Saturday, October 31, 7:00pm (Q&A with Corin Hardy)
Nick Robertson, Australia, 2015, DCP, 90m
Not to be confused with Robert Clouse’s 1977 when-animals-attack classic (which screened as part of last year’s Scary Movies), Nick Robertson’s directorial debut The Pack does feature killer canines, but their prey here is a family of four—already battling assorted harsh realities—who must rely on their own ingenuity to survive a night of sheer terror, as they are relentlessly stalked by ravenous dogs on their remote Australian farm. The film is horror of the most jarring, edge-of-your-seat kind, with the added bonus of a cast of characters actually worth rooting for.
Sunday, November 1, 9:00pm
Juan Piquer Simón, USA/Spain Puerto Rico, 1982, 35mm, 89m
Little Timmy’s toys include a naughty, naughty jigsaw puzzle and an axe, with which he gave his mother 40 whacks. Forty years later, a black-gloved killer is chain-sawing nubile coeds across a college campus and taking pieces (wink, wink) for nefarious purposes. One of the most insanely over-the-top films ever made, Pieces is packed to the gills with atrocious over-dubbed dialogue, amazing gore, stunning camerawork and murder set pieces, terrible cops, terrible tennis players, terrible tennis-playing cops, and even a completely random kung-fu fight. Co-written by Joe D’Amato, the film’s script defies any sense of narrative logic, yet this cult classic from Spanish director Juan Piquer Simón (whose Slugs we will also be screening) is a sublimely sleazy, entirely entertaining exercise in melding giallo and American slashers that begs to be watched again and again. And now’s your chance to see it on the big screen in glorious 35mm.

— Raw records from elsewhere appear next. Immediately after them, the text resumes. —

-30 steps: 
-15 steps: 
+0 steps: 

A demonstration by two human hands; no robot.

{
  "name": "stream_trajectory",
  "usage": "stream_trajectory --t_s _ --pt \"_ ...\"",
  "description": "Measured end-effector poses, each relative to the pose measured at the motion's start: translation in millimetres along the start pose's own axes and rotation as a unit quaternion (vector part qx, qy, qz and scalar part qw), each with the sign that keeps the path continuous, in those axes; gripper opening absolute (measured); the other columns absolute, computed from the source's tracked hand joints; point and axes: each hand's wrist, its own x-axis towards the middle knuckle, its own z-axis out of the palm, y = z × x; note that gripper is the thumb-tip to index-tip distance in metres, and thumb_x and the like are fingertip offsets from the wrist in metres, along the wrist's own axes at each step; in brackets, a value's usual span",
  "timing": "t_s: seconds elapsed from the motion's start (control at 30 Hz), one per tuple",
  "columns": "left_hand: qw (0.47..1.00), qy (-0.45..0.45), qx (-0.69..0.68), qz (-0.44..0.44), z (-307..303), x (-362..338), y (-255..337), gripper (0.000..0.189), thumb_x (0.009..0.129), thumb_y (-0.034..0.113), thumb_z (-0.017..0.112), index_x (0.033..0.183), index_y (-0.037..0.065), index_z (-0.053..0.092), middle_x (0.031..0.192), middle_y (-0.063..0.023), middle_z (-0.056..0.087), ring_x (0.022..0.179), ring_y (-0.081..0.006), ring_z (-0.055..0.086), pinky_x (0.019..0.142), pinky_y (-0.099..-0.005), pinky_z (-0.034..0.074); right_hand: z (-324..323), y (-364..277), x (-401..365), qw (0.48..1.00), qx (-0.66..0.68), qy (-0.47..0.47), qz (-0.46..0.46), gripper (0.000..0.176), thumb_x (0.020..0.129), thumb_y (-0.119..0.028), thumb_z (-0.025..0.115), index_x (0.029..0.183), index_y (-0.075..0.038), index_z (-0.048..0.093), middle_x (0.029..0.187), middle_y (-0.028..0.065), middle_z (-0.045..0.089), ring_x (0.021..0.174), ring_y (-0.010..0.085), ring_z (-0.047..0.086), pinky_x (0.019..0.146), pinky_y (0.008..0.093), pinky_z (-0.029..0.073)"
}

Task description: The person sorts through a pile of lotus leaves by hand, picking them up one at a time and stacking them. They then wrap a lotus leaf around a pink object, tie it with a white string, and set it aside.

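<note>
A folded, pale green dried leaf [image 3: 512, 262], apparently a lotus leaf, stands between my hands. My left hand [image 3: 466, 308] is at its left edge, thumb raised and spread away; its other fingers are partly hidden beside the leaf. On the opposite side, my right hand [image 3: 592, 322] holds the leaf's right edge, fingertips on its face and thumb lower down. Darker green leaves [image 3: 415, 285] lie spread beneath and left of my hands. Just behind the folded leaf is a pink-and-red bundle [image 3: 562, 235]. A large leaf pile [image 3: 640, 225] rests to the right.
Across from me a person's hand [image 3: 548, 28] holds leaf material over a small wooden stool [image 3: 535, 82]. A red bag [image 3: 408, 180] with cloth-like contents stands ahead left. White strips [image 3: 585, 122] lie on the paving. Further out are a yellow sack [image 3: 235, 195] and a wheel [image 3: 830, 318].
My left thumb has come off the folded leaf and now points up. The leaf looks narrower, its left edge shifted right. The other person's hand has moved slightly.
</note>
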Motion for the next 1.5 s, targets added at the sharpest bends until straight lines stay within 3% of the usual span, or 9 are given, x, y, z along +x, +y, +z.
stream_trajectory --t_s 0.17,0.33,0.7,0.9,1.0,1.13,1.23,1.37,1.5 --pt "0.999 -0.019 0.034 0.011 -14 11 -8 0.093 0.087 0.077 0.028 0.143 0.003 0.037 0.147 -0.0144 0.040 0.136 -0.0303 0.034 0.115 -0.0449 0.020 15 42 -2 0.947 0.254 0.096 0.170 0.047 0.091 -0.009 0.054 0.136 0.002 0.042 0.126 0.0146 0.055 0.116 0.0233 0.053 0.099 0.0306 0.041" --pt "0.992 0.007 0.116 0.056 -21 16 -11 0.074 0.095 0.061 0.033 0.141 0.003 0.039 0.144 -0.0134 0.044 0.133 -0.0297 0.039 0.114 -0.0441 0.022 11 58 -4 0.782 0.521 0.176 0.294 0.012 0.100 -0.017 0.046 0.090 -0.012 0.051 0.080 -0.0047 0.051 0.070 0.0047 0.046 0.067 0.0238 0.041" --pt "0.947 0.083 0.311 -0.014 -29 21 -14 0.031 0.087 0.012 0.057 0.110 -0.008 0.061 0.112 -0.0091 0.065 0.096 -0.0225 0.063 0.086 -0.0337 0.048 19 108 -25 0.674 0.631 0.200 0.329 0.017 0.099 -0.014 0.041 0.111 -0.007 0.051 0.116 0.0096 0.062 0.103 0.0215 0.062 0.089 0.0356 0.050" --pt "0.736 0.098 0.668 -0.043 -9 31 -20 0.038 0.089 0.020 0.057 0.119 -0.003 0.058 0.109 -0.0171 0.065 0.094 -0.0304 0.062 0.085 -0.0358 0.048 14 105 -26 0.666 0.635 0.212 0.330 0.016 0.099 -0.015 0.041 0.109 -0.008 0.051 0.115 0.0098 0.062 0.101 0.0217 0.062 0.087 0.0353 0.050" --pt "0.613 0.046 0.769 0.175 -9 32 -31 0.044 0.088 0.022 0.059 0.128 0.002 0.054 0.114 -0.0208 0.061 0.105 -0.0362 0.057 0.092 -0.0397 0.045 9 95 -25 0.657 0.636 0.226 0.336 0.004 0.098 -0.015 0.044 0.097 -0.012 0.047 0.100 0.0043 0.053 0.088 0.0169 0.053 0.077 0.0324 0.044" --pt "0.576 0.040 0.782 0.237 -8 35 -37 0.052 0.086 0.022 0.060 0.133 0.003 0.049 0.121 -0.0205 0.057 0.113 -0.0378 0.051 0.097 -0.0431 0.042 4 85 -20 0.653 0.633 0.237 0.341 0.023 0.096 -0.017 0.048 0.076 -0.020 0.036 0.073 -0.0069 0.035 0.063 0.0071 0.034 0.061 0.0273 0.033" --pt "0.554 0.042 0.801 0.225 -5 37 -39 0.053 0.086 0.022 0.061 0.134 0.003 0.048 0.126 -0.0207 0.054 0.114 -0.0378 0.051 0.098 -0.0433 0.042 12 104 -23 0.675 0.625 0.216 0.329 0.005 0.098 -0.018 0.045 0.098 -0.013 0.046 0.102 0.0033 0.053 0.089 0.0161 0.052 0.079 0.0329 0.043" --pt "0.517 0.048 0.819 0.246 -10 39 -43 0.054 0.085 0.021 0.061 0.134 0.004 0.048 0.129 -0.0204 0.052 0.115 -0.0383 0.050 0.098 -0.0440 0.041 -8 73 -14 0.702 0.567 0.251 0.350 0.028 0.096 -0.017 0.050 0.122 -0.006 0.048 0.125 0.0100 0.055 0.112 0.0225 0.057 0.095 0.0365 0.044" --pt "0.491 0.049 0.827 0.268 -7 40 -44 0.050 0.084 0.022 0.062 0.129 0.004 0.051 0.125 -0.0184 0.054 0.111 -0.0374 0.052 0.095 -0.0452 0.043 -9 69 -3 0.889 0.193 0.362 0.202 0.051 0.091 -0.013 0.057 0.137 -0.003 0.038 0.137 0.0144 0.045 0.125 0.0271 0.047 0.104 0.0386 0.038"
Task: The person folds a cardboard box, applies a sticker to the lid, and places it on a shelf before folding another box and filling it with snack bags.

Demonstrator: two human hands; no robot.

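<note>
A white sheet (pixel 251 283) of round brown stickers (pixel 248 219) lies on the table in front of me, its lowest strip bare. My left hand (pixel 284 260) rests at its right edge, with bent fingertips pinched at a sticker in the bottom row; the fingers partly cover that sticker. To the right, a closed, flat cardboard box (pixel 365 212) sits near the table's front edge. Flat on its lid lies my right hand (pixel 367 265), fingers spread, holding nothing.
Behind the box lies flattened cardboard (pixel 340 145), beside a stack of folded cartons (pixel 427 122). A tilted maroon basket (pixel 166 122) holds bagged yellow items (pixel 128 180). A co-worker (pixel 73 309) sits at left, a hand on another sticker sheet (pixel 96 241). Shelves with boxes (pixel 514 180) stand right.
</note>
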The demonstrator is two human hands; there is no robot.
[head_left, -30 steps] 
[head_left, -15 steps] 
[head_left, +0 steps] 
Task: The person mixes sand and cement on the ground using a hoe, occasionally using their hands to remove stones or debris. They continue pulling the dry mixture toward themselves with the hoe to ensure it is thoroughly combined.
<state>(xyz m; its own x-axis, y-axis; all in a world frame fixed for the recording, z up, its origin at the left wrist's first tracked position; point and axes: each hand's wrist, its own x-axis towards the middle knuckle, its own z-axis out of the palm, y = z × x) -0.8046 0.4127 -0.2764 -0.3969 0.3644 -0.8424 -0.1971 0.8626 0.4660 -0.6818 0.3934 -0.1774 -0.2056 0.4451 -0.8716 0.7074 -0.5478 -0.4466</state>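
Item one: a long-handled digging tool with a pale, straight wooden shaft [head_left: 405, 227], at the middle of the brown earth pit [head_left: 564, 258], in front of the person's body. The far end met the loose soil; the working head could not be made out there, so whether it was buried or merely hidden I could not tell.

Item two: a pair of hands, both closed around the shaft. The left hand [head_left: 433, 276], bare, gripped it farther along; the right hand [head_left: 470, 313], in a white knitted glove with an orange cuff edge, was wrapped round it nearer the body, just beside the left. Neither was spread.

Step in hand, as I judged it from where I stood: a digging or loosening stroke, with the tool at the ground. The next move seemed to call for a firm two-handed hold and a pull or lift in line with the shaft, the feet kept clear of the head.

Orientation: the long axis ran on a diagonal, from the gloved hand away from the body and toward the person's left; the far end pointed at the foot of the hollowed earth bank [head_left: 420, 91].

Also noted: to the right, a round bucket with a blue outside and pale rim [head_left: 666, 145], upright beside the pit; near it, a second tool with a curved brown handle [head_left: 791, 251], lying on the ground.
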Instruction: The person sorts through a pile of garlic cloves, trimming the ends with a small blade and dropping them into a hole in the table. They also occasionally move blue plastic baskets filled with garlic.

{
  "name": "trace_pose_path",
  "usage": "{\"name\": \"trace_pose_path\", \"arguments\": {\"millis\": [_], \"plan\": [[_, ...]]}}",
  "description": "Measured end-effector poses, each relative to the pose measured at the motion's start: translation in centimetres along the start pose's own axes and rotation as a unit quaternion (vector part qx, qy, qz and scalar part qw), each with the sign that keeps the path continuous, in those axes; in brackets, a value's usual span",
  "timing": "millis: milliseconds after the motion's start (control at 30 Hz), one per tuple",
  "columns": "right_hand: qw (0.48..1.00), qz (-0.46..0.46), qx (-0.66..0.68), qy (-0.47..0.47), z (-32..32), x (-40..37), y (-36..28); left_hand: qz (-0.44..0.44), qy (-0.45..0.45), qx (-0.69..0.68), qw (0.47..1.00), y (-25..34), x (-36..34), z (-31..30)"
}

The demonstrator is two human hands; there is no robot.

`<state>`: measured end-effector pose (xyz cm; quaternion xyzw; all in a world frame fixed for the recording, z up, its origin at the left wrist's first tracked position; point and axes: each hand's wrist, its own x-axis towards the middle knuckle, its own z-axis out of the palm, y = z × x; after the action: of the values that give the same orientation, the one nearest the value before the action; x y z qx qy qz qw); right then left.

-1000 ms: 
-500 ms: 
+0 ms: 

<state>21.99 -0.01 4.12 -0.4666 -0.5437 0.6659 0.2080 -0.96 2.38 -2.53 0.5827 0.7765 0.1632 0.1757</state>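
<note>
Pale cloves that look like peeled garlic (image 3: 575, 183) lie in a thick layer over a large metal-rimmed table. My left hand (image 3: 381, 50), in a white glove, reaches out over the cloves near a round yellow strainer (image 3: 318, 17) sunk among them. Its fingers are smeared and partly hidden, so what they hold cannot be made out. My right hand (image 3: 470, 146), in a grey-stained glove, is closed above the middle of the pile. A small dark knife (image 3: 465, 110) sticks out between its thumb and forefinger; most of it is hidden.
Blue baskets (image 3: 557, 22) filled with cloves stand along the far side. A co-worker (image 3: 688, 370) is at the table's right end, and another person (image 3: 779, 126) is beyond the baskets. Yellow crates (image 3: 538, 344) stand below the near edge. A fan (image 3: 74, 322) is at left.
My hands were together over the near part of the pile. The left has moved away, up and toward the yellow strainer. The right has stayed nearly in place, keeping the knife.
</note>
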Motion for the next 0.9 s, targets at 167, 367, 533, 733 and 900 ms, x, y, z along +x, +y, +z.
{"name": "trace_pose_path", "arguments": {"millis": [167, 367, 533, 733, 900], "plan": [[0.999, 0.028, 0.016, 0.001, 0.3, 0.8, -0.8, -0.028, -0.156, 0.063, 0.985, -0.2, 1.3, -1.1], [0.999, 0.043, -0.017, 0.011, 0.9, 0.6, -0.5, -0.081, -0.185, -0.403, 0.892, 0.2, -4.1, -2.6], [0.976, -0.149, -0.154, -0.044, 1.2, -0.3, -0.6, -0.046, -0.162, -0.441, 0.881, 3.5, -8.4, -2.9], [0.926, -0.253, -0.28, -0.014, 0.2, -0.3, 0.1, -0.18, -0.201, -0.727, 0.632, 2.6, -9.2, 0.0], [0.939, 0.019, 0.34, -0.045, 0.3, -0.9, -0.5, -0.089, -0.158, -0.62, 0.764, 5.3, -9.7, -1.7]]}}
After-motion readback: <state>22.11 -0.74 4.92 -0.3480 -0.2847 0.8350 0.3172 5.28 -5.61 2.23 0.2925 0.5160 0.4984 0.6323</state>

Sunday, November 1, 5:00pm
Juanfer Andrés & Esteban Roel, Spain, 2014, DCP, 91m
Montse (Macarena Gómez, the bewitching star of Scary Movies 7 selection Sexykiller) has spent much of her prime tending to her younger sister Nia (Nadia de Santiago) after their mother dies and their father runs off. Agoraphobic and severely anxiety-ridden, she connects to the outside world only through the now-grown Nia, and when she takes in their hunky upstairs neighbor, Carlos, who’s been injured in a fall, her fragile state unravels further and her neuroses turn monstrous. She keeps Carlos drugged and bedridden—à la Misery—and as his wounds fester, he must figure out an escape, as Montse is driven ever closer to absolute madness. Produced by Álex de Iglesia, this unpredictable, impeccably directed period piece—set in 1950s Madrid—is a claustrophobic nightmare, unfolding largely in the sisters’ apartment and within the dark abyss of insanity. But despite the cruelty Montse inflicts, as reality encroaches on her carefully protected nest, she demands empathy, thanks in large part to Gómez’s powerhouse performance.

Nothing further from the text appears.